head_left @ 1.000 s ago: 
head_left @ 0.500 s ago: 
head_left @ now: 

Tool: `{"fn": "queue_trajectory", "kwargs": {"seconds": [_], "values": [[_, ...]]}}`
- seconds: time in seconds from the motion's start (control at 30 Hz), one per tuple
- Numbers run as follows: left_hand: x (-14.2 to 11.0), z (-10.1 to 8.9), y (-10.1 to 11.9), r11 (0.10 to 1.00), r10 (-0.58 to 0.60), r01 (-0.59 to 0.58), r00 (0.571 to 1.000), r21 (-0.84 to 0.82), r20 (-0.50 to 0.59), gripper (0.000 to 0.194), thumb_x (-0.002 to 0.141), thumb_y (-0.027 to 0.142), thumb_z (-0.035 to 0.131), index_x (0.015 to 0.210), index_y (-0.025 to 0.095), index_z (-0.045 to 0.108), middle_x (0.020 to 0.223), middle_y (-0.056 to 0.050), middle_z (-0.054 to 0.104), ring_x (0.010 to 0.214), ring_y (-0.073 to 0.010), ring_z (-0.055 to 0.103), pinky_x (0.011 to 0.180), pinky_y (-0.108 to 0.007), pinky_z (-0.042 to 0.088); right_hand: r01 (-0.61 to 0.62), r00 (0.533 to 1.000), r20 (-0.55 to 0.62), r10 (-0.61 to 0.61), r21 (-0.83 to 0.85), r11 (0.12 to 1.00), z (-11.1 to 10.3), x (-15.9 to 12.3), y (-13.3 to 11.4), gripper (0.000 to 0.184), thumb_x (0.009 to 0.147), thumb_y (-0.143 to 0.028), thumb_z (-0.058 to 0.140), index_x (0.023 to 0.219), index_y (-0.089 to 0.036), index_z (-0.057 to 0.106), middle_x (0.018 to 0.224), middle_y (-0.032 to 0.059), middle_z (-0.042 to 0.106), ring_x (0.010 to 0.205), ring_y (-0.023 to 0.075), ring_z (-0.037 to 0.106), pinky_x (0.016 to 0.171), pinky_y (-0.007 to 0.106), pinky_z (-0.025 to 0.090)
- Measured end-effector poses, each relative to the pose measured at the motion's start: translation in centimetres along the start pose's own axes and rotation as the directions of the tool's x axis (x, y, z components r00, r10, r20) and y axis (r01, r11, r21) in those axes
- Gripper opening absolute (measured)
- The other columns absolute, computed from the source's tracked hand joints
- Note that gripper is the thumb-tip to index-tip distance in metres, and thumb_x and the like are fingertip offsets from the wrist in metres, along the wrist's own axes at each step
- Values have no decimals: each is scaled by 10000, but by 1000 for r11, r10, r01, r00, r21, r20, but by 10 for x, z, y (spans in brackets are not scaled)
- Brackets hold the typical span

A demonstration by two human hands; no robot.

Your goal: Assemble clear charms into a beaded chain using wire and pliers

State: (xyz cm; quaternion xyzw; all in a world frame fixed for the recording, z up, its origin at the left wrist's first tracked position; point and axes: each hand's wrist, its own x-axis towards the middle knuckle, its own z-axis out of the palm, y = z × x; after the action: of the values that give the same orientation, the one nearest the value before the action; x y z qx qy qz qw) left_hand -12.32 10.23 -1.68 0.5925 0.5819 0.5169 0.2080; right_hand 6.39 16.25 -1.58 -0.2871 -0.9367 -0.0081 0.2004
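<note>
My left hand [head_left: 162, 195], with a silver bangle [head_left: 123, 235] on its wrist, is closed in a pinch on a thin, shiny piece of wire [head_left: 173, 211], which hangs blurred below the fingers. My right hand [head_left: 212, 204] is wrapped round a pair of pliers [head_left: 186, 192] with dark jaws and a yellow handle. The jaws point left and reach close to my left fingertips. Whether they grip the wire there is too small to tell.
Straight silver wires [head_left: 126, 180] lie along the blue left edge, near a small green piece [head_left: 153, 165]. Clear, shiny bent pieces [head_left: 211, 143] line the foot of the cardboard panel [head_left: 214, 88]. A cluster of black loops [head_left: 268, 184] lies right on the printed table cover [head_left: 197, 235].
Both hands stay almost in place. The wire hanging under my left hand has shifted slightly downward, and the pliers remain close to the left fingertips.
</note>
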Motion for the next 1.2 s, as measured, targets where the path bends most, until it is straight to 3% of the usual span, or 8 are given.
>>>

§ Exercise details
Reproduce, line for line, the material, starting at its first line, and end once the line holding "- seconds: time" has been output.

§ Response to this exercise
head_left @ 1.000 s ago: 
head_left @ 0.500 s ago: 
head_left @ now: 

Tool: `{"fn": "queue_trajectory", "kwargs": {"seconds": [_], "values": [[_, ...]]}}`
- seconds: time in seconds from the motion's start (control at 30 Hz), one per tuple

There is no more to this output.